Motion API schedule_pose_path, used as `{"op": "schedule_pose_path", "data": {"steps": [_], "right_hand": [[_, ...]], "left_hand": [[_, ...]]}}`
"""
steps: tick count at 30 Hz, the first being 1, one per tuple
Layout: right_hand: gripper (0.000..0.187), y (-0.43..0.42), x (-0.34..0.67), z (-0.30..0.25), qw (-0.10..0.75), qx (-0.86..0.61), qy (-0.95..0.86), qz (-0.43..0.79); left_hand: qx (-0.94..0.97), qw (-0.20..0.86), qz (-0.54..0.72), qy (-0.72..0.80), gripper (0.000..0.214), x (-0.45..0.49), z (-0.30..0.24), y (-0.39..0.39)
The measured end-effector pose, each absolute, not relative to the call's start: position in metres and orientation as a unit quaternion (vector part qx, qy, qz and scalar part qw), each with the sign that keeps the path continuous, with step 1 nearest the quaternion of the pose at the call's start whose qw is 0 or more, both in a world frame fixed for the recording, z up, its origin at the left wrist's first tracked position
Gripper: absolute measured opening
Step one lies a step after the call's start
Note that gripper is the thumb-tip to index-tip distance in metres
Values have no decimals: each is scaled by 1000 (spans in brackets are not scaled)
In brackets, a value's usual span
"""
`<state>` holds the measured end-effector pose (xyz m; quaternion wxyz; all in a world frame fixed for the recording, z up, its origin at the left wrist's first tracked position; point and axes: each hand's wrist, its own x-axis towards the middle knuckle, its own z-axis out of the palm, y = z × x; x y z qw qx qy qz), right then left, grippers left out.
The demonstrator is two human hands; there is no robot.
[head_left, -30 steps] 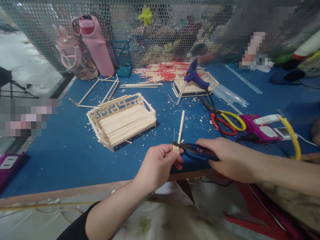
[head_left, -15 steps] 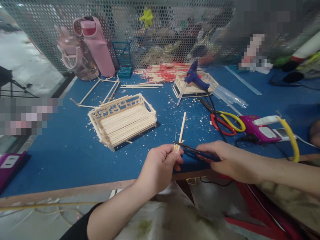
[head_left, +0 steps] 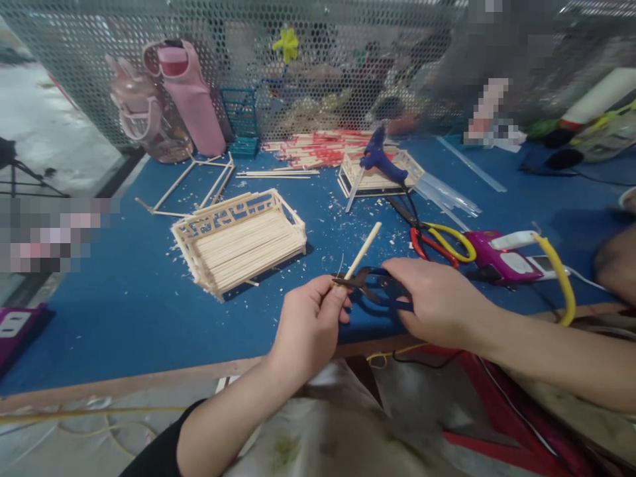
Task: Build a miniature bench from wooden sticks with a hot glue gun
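Observation:
Between thumb and fingers, my left hand (head_left: 311,324) pinches a short pale wooden stick (head_left: 365,248) that points up and to the right. My right hand (head_left: 437,298) is closed around blue-handled cutting pliers (head_left: 380,288). The plier jaws lie across the stick close to my left fingertips. A thin strand stands up beside the stick. To the left rests a bed-like model (head_left: 248,242) built of wooden sticks, with a lattice back and side rails. Behind the pliers, a blue glue gun (head_left: 380,159) leans on a smaller stick-built piece (head_left: 348,175).
Red-tipped sticks (head_left: 322,149) are heaped at the back, near clear glue sticks (head_left: 447,192). Red-and-yellow-handled scissors (head_left: 452,242) lie by a purple power strip (head_left: 501,258). Pink bottles (head_left: 193,99) stand beside a stick frame (head_left: 171,189). Someone's arm (head_left: 616,258) shows at right.
The stick has tilted further right. My right hand has turned, so the pliers show more of their jaws and handles. The whole view has shifted slightly.

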<state>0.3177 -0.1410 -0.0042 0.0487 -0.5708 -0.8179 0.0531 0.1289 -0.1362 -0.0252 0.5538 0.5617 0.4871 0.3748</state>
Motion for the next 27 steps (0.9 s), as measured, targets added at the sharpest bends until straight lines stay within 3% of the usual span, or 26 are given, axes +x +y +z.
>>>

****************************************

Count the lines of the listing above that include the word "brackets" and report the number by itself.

2